Influenze e una casa nuova

Ho ripreso il Covid. Ma come hai ripreso il Covid? E che ne so! Ma di nuovo? Si, tre vaccini, un contagio ad aprile – asintomatico – e mo’ l’ho ripreso. Solo che stavolta sto na’ pezza. Pazienza, ne ho approfittato per vedere la quarta di Boris. Ché? Dovevo rifare il richiamino? Il richiamino…mi viene in mente quella scena de “Gli Svizzeri” di Aldo Giovanni e Giacomo a Mai dire Goal, dove Giovanni, alias Signor Rezzonico, fa un clistere a Giacomo-Gervasoni vestito da suora. Giovanni aveva “il richiamino”.
Iniettarsi un’altra dose di vaccino é come farsi un clistere. Tanto mi viene la febbre lo stesso. Spero gli anticorpi stiano proliferando, a ‘sto punto, cosí per st’inverno, l’influenza me la sono levata dalle palle!
Come dici? C’è un’altra influenza? Ah, quella del covid non conta, c’è quella di stagione pure? Apposto, visto lo stato di degrado delle mie difese immunitarie, é solo questione di tempo che prenda anche quella!
“La domanda non é dove, caro Reggie, ma quando” (cit.).

Comunque non ci voleva proprio il covid in questi giorni dato che sto affrontando un trasloco. Finalmente sono riuscita ad andarmene dalla casa/hostello in cui vivevo. Il giorno stesso in cui questo post verrá pubblicato, infatti, avró in mano la copia delle chiavi della “mia” nuova casa. Ho scritto “mia” tra virgolette perché essendo una millennial, non avró mai realmente una casa mia. Per questo motivo ringrazio Marta che mi ha fatto uno sconto sull’affitto, ché altrimenti ciao. Sono passati 4 anni dall’ultimo cambio di casa. Anche se in realtá ogni estate (anno funesto pandemico a parte) ho sempre fatto la spola Spagna – San Vito lo Capo e quei 4 mesi estivi sapevano veramente di trasloco! Soprattuto al rientro in Spagna, mi sembrava ogni volta di portarmi appresso la casa! E la casa in questione era sempre quella della Mulino Bianco. Il paese dal quale scrivo ha la “ñ” nella tastiera ma non ha i Flauti al cioccolato. Che disperazione!

Ne ho fatti di traslochi in vita mia! E di trasferimenti! Avoja! Ho cambiato piú case che amanti. Forse. A Palermo, San Vito, Verona, Vicenza, Torino, Sardegna e Siviglia. “Le case in cui ho vissuto erano cieli chiusi dentro ad una scatola” cantavano i Marta, e in quella stessa canzone c’é una frase che mi ha sempre colpito: “l’educazione non prevede che si possa andar via bene senza stare un poco male”. Capisci? L’educazione! Ed io, dopo 4 anni di convivenza con altre 14 persone, quattro cani, tre gatti e una colonia di blatte, dopo 4 anni di “perché cazzo devo sempre essere io a portare fuori la spazzatura” e di coinquiline che scopavano male a voce alta, dopo 4 anni di “siamo giá cinque che stiamo cucinando, torna dopo!” e “Juan ci si é rotta la tavoletta del cesso, verresti a cambiarcela” visualizzato e non risposto, io – dicevo – che faccio? Ci devo stare male? Ebbene mi mancherá scendere di casa, girare l’angolo e vedere la piazzetta del San Lorenzo, quelle che non mi mancheranno saranno le campane ogni 15 minuti.
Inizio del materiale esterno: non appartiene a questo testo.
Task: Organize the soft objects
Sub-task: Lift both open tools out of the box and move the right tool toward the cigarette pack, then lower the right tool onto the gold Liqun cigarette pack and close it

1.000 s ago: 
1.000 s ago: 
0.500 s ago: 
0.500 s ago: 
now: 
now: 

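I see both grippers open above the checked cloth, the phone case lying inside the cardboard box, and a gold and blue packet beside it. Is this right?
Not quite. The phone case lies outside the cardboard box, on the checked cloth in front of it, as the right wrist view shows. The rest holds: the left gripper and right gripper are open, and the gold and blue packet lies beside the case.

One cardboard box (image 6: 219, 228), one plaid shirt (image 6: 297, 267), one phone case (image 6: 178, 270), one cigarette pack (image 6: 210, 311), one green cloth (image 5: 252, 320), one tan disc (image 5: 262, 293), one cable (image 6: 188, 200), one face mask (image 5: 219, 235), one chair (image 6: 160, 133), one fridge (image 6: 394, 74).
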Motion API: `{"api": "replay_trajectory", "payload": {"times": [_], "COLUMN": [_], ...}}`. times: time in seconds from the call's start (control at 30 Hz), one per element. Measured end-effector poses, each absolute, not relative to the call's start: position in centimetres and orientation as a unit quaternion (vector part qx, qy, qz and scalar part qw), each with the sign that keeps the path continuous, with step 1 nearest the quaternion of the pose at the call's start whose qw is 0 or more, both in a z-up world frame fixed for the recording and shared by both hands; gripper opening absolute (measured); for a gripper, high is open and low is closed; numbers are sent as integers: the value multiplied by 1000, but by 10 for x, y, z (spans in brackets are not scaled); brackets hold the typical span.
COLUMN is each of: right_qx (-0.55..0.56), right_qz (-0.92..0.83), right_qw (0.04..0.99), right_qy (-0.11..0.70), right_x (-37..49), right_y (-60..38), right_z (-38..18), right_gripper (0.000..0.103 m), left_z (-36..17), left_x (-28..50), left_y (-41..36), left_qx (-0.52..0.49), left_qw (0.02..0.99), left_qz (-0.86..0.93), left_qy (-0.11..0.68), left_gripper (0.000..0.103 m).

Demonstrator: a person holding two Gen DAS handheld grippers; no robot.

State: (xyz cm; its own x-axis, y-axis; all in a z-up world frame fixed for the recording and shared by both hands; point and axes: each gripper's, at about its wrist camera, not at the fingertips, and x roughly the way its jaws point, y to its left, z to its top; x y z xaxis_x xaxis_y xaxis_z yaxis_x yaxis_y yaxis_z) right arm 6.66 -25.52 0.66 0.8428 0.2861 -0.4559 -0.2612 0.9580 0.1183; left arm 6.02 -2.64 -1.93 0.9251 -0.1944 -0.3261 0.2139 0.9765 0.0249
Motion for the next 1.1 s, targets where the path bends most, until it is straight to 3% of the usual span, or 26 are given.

Ma comunque, signora mia, bisogna andare avanti. E meno male che si avanza! Di 14 coinquilini me ne rimane solo uno, ed é quello con cui voglio svegliarmi la mattina – per fortuna, altrimenti t’immagini che sfiga! Quando nel lontano settembre 2008 misi piede per la prima volta in terra sivigliana mai avrei potuto immaginare che proprio quella terra, adesso, la chiamo “casa”. Da quando me ne andai la prima volta, volli sempre tornare: ebbene ci sono riuscita! Alla fine, se ci crediamo fino in fondo, i sogni si avverano.

Quindi, ciao, vado a credere di mangiare senza ingrassare.